In the copy, every line of the material that follows must appear exactly, and no pictures should.

Segment Start: Supplied information

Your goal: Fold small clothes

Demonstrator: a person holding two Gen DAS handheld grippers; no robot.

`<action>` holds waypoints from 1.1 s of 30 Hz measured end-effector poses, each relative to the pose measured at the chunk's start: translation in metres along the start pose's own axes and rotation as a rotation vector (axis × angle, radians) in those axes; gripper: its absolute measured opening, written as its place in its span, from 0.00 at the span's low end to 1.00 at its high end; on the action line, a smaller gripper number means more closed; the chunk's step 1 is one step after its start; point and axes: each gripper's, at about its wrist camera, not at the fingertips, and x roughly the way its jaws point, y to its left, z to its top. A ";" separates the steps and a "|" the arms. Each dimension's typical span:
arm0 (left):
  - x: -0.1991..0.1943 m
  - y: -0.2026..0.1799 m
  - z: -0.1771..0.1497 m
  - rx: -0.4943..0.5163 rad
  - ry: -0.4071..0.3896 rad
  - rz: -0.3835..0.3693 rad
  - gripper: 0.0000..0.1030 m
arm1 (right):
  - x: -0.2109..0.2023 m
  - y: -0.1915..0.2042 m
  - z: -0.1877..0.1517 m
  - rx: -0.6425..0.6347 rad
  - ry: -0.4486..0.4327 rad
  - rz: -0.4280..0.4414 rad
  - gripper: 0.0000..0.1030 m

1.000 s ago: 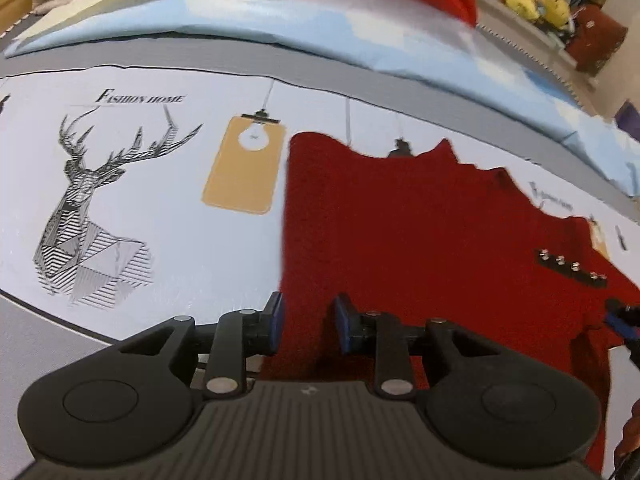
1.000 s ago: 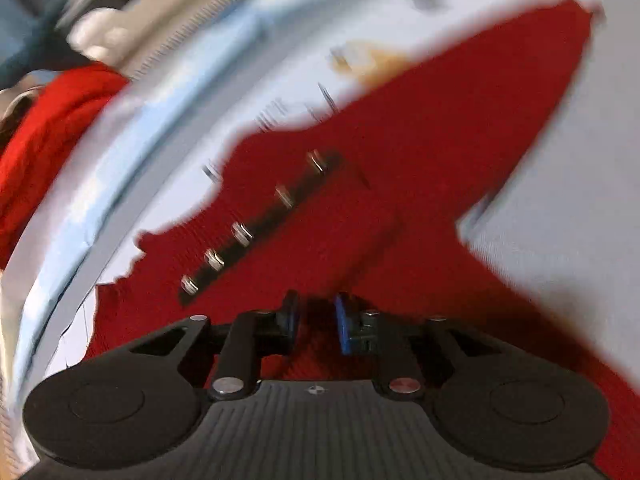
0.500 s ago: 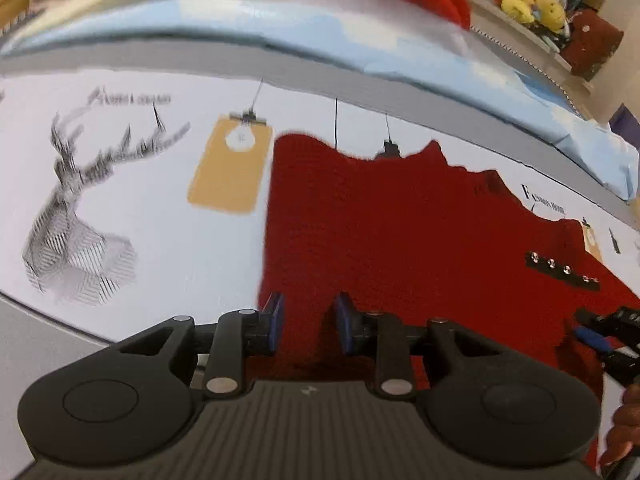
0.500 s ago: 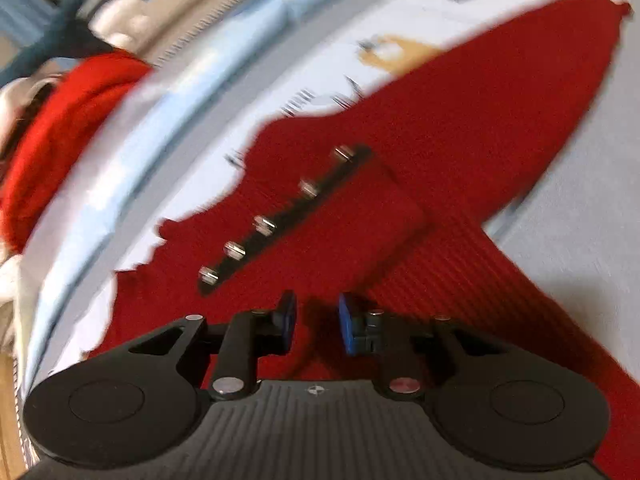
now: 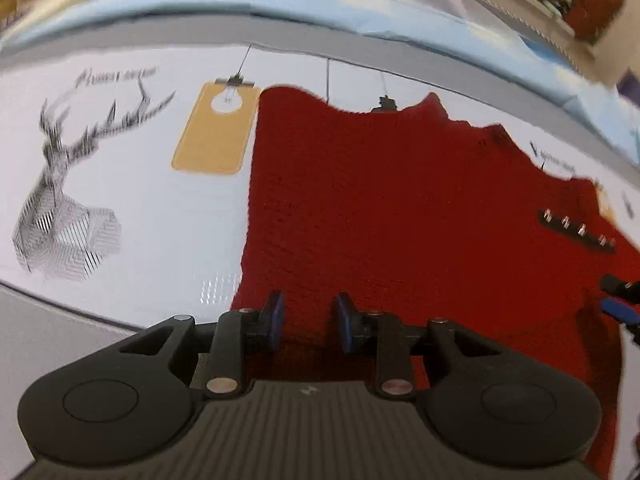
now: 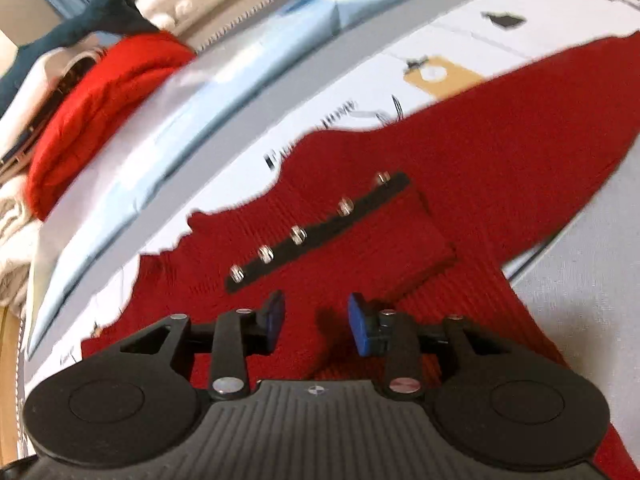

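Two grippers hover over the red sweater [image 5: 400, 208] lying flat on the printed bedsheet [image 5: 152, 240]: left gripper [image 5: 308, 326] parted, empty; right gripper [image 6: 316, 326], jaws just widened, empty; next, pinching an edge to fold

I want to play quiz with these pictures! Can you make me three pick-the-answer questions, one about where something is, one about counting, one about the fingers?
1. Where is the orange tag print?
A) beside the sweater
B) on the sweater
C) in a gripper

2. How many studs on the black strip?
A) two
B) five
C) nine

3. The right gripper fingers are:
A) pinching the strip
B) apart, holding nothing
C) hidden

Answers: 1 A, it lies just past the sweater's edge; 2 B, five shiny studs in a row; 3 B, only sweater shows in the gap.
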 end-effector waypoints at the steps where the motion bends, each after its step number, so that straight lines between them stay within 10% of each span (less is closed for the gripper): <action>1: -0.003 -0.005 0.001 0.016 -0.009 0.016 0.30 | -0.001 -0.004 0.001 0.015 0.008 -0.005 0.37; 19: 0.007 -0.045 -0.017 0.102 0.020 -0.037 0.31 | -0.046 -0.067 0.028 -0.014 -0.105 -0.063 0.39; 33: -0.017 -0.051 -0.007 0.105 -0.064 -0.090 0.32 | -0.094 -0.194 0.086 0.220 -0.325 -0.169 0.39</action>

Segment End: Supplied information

■ Response to this task
Your goal: Fold small clothes

Demonstrator: a person holding two Gen DAS handheld grippers; no robot.

`<action>` holds waypoints from 1.1 s of 30 Hz measured end-effector poses, each relative to the pose measured at the chunk's start: translation in metres along the start pose's own axes and rotation as a rotation vector (axis × angle, radians) in those axes; gripper: its absolute measured opening, written as its place in its span, from 0.00 at the span's low end to 1.00 at its high end; on the action line, a smaller gripper number means more closed; the chunk's step 1 is one step after its start; point and axes: each gripper's, at about its wrist camera, not at the fingertips, and x roughly the way its jaws point, y to its left, z to its top. A ";" separates the steps and a "|" the arms. Each dimension's typical span:
arm0 (left):
  - x: -0.1991..0.1943 m
  - y: -0.2026..0.1799 m
  - z: -0.1771..0.1497 m
  - rx: -0.4943..0.5163 rad
  - ry: -0.4071..0.3896 rad
  - rz: -0.3835..0.3693 rad
  - gripper: 0.0000..0.1030 m
arm1 (right):
  - x: -0.2109..0.2023 m
  - y: -0.1915..0.2042 m
  - z: -0.1877..0.1517 m
  - rx: -0.6425..0.6347 rad
  - ry: -0.4486..0.4327 rad
  - rz: -0.4280..0.4414 rad
  - gripper: 0.0000..0.1030 m

1.000 s ago: 
1.000 s ago: 
0.500 s ago: 
0.500 s ago: 
now: 
now: 

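Two grippers hover over the red sweater [image 5: 400, 208] lying flat on the printed bedsheet [image 5: 152, 240]: left gripper [image 5: 308, 326] parted, empty; right gripper [image 6: 316, 326], jaws just widened, empty; next, pinching an edge to fold

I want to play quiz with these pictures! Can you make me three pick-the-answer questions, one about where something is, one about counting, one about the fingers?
1. Where is the orange tag print?
A) beside the sweater
B) on the sweater
C) in a gripper

2. How many studs on the black strip?
A) two
B) five
C) nine

3. The right gripper fingers are:
A) pinching the strip
B) apart, holding nothing
C) hidden

Answers: 1 A, it lies just past the sweater's edge; 2 B, five shiny studs in a row; 3 B, only sweater shows in the gap.
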 end-effector waypoints at the steps where the motion bends, each after its step number, so that straight lines between them stay within 10% of each span (less is closed for the gripper): <action>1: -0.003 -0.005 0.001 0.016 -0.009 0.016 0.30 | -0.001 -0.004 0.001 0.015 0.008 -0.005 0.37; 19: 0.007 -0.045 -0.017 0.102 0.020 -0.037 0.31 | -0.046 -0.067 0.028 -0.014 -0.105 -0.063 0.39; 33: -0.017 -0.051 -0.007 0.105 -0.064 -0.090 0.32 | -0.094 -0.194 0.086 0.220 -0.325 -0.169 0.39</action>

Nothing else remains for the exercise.